BEGIN
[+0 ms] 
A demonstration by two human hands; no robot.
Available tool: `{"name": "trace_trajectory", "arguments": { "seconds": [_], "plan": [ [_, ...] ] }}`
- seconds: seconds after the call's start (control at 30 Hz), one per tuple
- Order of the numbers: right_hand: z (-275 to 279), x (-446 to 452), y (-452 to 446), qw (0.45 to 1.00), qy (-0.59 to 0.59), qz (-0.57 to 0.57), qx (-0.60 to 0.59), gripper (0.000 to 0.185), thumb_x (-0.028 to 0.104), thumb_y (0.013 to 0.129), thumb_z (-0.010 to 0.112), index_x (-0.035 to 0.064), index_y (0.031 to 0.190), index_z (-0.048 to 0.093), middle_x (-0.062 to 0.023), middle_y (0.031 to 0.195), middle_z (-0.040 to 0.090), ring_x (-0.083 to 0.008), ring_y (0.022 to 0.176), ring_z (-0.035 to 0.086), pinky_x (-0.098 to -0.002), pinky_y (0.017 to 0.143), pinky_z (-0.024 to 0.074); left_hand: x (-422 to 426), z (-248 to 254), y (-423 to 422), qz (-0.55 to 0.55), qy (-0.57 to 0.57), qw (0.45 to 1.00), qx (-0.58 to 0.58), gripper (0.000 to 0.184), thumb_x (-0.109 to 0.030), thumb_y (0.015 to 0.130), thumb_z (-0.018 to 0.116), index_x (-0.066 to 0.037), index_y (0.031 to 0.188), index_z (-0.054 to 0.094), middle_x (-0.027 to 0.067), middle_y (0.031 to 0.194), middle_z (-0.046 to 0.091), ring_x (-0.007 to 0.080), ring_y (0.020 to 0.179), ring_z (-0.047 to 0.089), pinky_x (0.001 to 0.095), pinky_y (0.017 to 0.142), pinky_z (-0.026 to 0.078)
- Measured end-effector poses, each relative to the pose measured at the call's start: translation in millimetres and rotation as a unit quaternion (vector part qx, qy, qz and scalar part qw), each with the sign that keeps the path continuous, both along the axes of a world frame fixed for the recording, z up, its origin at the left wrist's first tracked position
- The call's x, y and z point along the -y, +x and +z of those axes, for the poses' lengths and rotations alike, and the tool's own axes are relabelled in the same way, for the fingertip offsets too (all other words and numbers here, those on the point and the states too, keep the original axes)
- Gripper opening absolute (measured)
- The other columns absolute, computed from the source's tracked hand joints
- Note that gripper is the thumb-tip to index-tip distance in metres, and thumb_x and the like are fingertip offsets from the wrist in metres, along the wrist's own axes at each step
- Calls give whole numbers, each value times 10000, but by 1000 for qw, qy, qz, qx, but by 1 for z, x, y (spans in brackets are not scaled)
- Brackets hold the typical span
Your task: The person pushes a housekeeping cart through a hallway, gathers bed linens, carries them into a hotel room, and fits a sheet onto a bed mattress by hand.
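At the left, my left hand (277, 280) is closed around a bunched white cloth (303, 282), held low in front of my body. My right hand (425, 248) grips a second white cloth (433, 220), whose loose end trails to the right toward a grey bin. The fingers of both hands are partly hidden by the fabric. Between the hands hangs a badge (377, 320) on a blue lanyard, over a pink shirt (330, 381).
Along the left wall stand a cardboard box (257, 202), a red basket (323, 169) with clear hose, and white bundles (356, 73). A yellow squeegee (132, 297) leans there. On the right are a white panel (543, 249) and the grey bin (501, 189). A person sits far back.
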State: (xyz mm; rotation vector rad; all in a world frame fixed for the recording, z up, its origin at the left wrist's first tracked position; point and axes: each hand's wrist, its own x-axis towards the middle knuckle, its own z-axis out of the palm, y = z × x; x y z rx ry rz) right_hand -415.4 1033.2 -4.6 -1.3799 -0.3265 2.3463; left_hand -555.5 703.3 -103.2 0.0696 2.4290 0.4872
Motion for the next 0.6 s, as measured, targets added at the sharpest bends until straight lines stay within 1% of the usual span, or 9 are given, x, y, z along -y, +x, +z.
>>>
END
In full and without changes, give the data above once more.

▶ [Your response]:
[+0 ms] 
A demonstration by two human hands; no robot.
Available tool: `{"name": "trace_trajectory", "arguments": { "seconds": [_], "plan": [ [_, ...] ] }}`
- seconds: seconds after the call's start (control at 30 Hz), one per tuple
- Order of the numbers: right_hand: z (-275 to 279), x (-446 to 452), y (-452 to 446), qw (0.45 to 1.00), qy (-0.59 to 0.59), qz (-0.57 to 0.57), qx (-0.60 to 0.59), gripper (0.000 to 0.185), thumb_x (-0.028 to 0.104), thumb_y (0.013 to 0.129), thumb_z (-0.010 to 0.112), index_x (-0.035 to 0.064), index_y (0.031 to 0.190), index_z (-0.048 to 0.093), middle_x (-0.062 to 0.023), middle_y (0.031 to 0.195), middle_z (-0.040 to 0.090), ring_x (-0.083 to 0.008), ring_y (0.022 to 0.176), ring_z (-0.035 to 0.086), pinky_x (-0.098 to -0.002), pinky_y (0.017 to 0.143), pinky_z (-0.024 to 0.074); left_hand: x (-422 to 426), z (-248 to 254), y (-423 to 422), qz (-0.55 to 0.55), qy (-0.57 to 0.57), qw (0.45 to 1.00), qx (-0.58 to 0.58), gripper (0.000 to 0.184), thumb_x (-0.109 to 0.030), thumb_y (0.015 to 0.130), thumb_z (-0.018 to 0.116), index_x (-0.066 to 0.037), index_y (0.031 to 0.188), index_z (-0.054 to 0.094), middle_x (-0.027 to 0.067), middle_y (0.031 to 0.194), middle_z (-0.046 to 0.091), ring_x (-0.007 to 0.080), ring_y (0.020 to 0.179), ring_z (-0.047 to 0.089), pinky_x (0.001 to 0.095), pinky_y (0.017 to 0.142), pinky_z (-0.026 to 0.078)
- Measured end-effector poses, each relative to the pose measured at the call's start: translation in millimetres and rotation as a unit quaternion (vector part qx, qy, qz and scalar part qw), each with the sign that keeps the path continuous, both along the axes of a world frame fixed for the recording, z up, its origin at the left wrist's first tracked position
- The call's x, y and z point along the -y, +x and +z of those axes, for the poses' lengths and rotations alike, and the tool's own axes are relabelled in the same way, for the fingertip offsets too (all other words and numbers here, those on the point and the states too, keep the original axes)
- Gripper opening absolute (measured)
- The other columns absolute, computed from the source's tracked hand joints
- Note that gripper is the thumb-tip to index-tip distance in metres, and thumb_x and the like are fingertip offsets from the wrist in metres, along the wrist's own axes at each step
- Calls give whole numbers, each value times 10000, but by 1000 for qw, qy, qz, qx, but by 1 for z, x, y (spans in brackets are not scaled)
- Brackets hold the typical span
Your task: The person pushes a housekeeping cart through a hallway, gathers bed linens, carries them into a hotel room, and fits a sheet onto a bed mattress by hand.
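At the left, my left hand (277, 280) is closed around a bunched white cloth (303, 282), held low in front of my body. My right hand (425, 248) grips a second white cloth (433, 220), whose loose end trails to the right toward a grey bin. The fingers of both hands are partly hidden by the fabric. Between the hands hangs a badge (377, 320) on a blue lanyard, over a pink shirt (330, 381).
Along the left wall stand a cardboard box (257, 202), a red basket (323, 169) with clear hose, and white bundles (356, 73). A yellow squeegee (132, 297) leans there. On the right are a white panel (543, 249) and the grey bin (501, 189). A person sits far back.
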State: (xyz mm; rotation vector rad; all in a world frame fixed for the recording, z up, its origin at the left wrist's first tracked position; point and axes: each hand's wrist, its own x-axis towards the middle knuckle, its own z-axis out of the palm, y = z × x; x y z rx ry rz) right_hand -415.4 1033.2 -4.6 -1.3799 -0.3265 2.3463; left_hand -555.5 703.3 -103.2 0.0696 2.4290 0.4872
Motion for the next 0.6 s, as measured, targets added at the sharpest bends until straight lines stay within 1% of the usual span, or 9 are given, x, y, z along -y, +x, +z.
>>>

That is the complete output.